Bulk fluid relaxation can often be neglected but can be important when water is in very large
pores, which may be the case in vuggy carbonates, and when, therefore, hydrogen protons rarely
contact a surface. Water in a test tube has a long T2 relaxation time of 3700 msec at 40°C, a value
that may be approached in a rock with very large vugs. Bulk relaxation also matters when non-
movable hydrocarbon is present in the measurement region: the nonwetting phase does not
contact the pore surface, and so it cannot be relaxed by the surface relaxation mechanism; in
addition, increasing fluid viscosity shortens bulk relaxation times.
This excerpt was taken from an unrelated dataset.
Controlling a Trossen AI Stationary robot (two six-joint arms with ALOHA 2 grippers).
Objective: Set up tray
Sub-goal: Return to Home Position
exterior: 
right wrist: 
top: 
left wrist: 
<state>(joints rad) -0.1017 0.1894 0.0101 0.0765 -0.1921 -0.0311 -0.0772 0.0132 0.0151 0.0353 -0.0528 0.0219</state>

Grain surface relaxation is, by far, the most important process affecting relaxation times. Because
of complex atomic-level electromagnetic field interactions at the grain surface, there is a high
probability -characterized by a parameter called the surface relaxivity, ρ2- that the proton in the
fluid will relax when it encounters a grain surface. For a given grain type, e.g. in sandstones, the
speed of relaxation depends on how frequently protons can collide with the surface, and this
depends on the surface-to-volume ratio (s/v) and thereby on pore size. For example, relaxation
times for a sandstone typically range from 10 msec for small pores to 500 msec for large pores.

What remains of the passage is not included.